The problem → Each line of data below is to be returned exactly, leaving out any picture.

Material provided →
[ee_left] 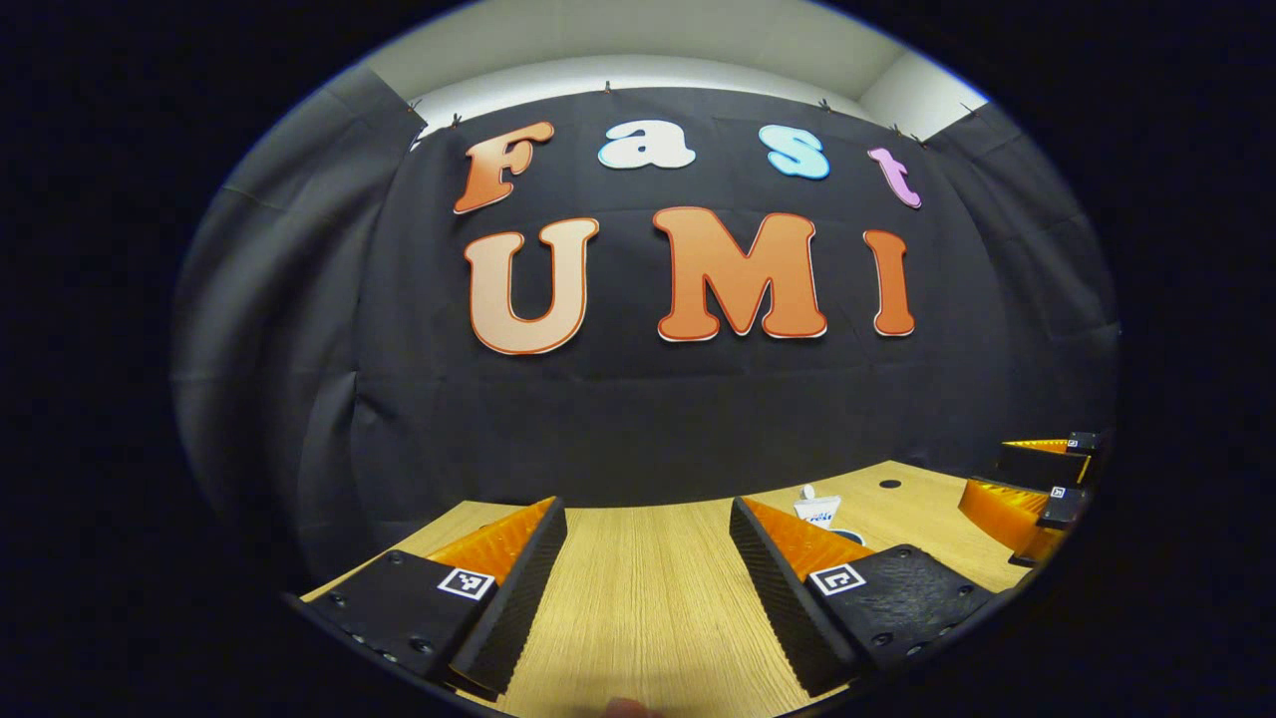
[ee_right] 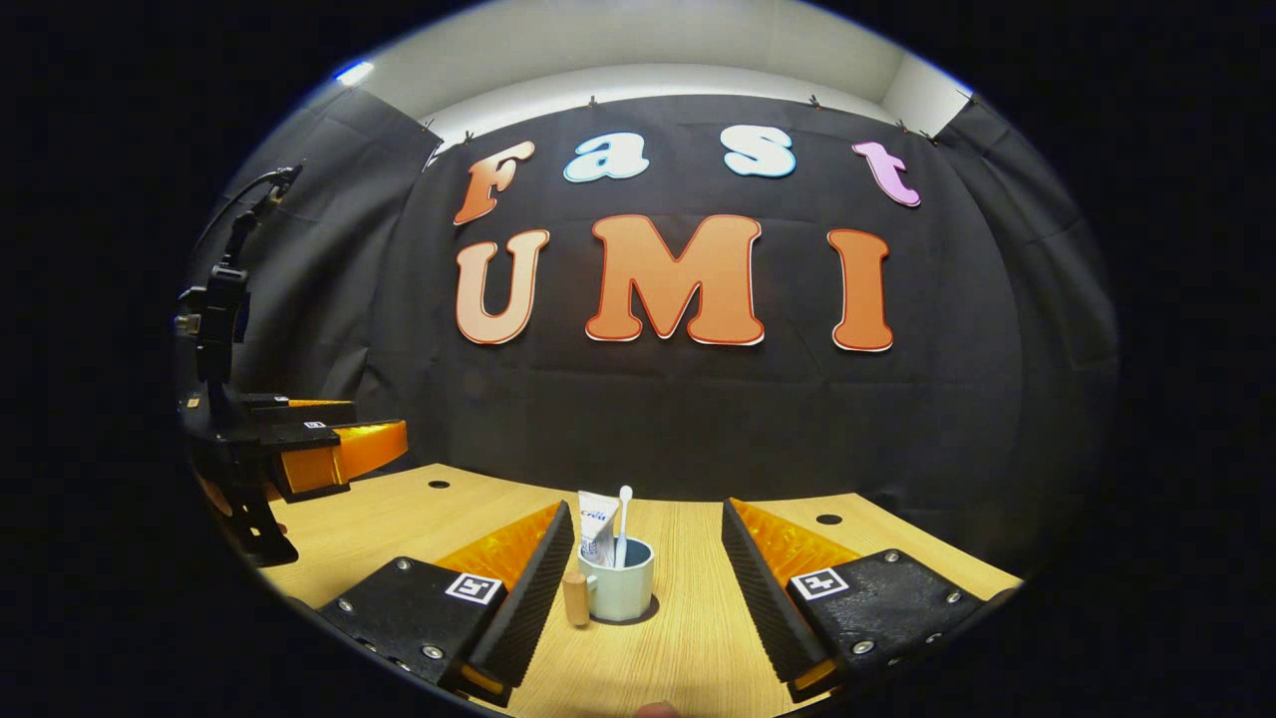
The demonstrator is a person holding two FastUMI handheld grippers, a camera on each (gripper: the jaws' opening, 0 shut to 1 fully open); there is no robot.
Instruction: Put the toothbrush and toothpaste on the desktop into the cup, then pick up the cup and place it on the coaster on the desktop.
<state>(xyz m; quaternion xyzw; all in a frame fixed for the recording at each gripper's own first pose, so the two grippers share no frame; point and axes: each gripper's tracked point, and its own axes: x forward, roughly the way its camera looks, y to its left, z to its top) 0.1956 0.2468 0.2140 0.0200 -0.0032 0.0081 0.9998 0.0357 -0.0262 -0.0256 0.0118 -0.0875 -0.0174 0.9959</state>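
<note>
Inside the cup (ee_right: pixel 620 591) stand toothbrush (ee_right: pixel 623 524) and toothpaste (ee_right: pixel 596 524).

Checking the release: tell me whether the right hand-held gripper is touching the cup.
Apart. The right gripper view shows the right hand-held gripper open, the cup standing between its fingers with bare desktop visible on both sides.

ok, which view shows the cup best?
Right gripper view: the cup sits whole between that gripper's open fingers, toothpaste and toothbrush standing in it. Left gripper view catches just a sliver of its rim behind a finger, with the toothpaste top.
</note>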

Reply to the task →
[ee_left] 
[ee_right] 
The demonstrator is a person holding two FastUMI handheld grippers, a camera on each (gripper: the jaws' opening, 0 shut to 1 fully open); there is no robot.
Instruction: Put the toothbrush and toothpaste on the desktop into the cup, then pick up the cup and place it on the coaster on the desktop.
<state>(xyz m; quaternion xyzw; all in a frame fixed for the recording at each gripper's own first pose, so the two grippers share no frame; point and axes: each gripper's tracked point, and its own axes: x forward, roughly the way its camera looks, y to its left, z to its top) 0.1956 0.2468 0.2140 0.0200 -0.0032 0.0081 0.9998 0.0357 -0.0262 -0.0256 0.0118 -0.0875 -0.0174 0.9959</state>
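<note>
Inside the cup (ee_right: pixel 620 591) stand toothbrush (ee_right: pixel 623 524) and toothpaste (ee_right: pixel 596 524).

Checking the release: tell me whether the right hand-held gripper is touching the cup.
Apart. The right gripper view shows the right hand-held gripper open, the cup standing between its fingers with bare desktop visible on both sides.

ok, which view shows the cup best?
Right gripper view: the cup sits whole between that gripper's open fingers, toothpaste and toothbrush standing in it. Left gripper view catches just a sliver of its rim behind a finger, with the toothpaste top.
</note>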

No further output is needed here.